What you have to do »
Reproduce the listing in its entirety. Do not reproduce the pictures.

Given information »
◆ ◆ ◆ ◆
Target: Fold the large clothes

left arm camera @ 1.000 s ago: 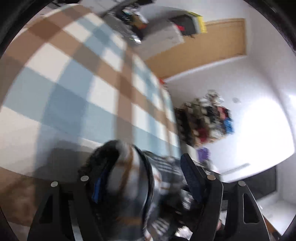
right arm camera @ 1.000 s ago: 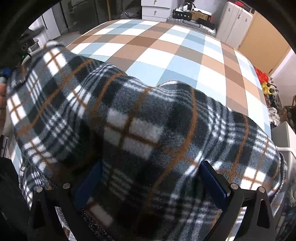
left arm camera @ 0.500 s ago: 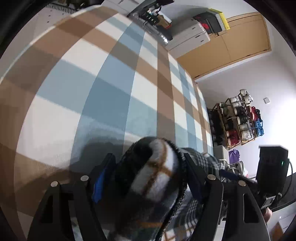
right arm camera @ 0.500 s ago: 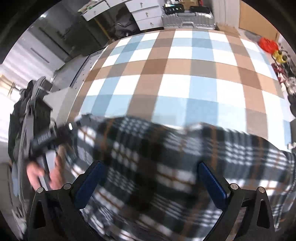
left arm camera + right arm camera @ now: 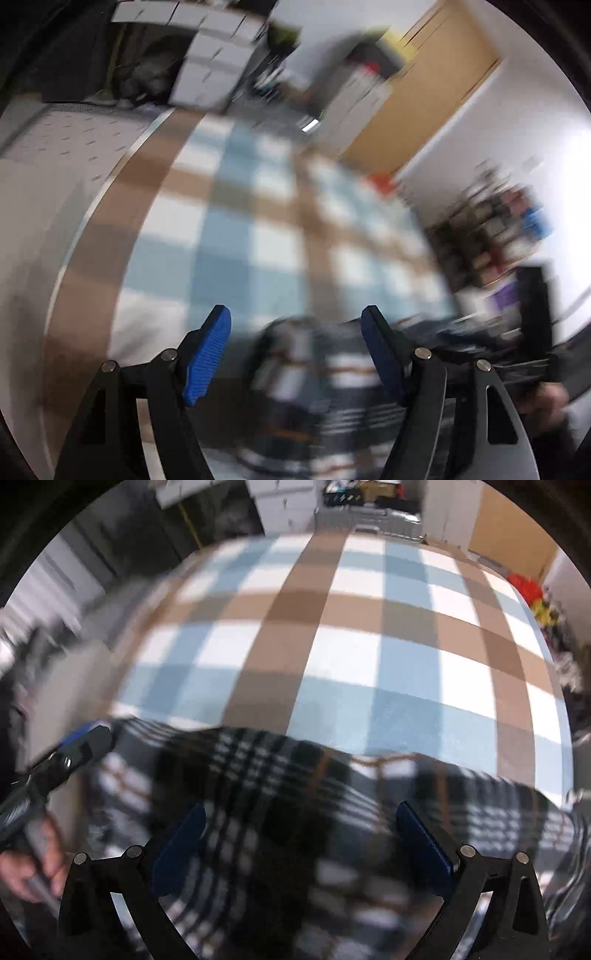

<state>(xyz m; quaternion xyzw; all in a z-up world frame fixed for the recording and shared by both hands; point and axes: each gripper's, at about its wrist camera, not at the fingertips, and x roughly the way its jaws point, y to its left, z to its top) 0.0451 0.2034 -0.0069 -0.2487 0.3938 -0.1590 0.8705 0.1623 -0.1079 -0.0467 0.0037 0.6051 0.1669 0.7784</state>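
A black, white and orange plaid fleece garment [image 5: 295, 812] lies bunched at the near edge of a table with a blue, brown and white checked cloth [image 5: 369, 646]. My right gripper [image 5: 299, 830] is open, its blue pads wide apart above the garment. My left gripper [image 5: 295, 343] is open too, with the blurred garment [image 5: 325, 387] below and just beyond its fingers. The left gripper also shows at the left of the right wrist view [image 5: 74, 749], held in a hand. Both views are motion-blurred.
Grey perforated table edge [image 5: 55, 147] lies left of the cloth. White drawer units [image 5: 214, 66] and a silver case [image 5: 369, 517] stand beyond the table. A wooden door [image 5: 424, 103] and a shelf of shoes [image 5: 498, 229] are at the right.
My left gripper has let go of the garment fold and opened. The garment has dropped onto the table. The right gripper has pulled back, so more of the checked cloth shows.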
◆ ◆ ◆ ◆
Completed task »
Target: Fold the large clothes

left arm camera @ 1.000 s ago: 
right arm camera @ 1.000 s ago: 
left arm camera @ 0.500 s ago: 
right arm camera @ 0.500 s ago: 
left arm camera + right arm camera @ now: 

<state>(xyz m; quaternion xyzw; all in a z-up world frame fixed for the recording and shared by both hands; point and axes: each gripper's, at about its wrist camera, not at the fingertips, and x roughly the way its jaws point, y to its left, z to its top) 0.0451 0.2034 -0.0069 -0.2487 0.3938 -0.1590 0.8705 0.1623 -0.1079 -0.0467 0.0037 0.6051 0.1669 0.7784</state>
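A black, white and orange plaid fleece garment [image 5: 295, 812] lies bunched at the near edge of a table with a blue, brown and white checked cloth [image 5: 369, 646]. My right gripper [image 5: 299, 830] is open, its blue pads wide apart above the garment. My left gripper [image 5: 295, 343] is open too, with the blurred garment [image 5: 325, 387] below and just beyond its fingers. The left gripper also shows at the left of the right wrist view [image 5: 74, 749], held in a hand. Both views are motion-blurred.
Grey perforated table edge [image 5: 55, 147] lies left of the cloth. White drawer units [image 5: 214, 66] and a silver case [image 5: 369, 517] stand beyond the table. A wooden door [image 5: 424, 103] and a shelf of shoes [image 5: 498, 229] are at the right.
My left gripper has let go of the garment fold and opened. The garment has dropped onto the table. The right gripper has pulled back, so more of the checked cloth shows.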

The answer has been given, and the exercise is done.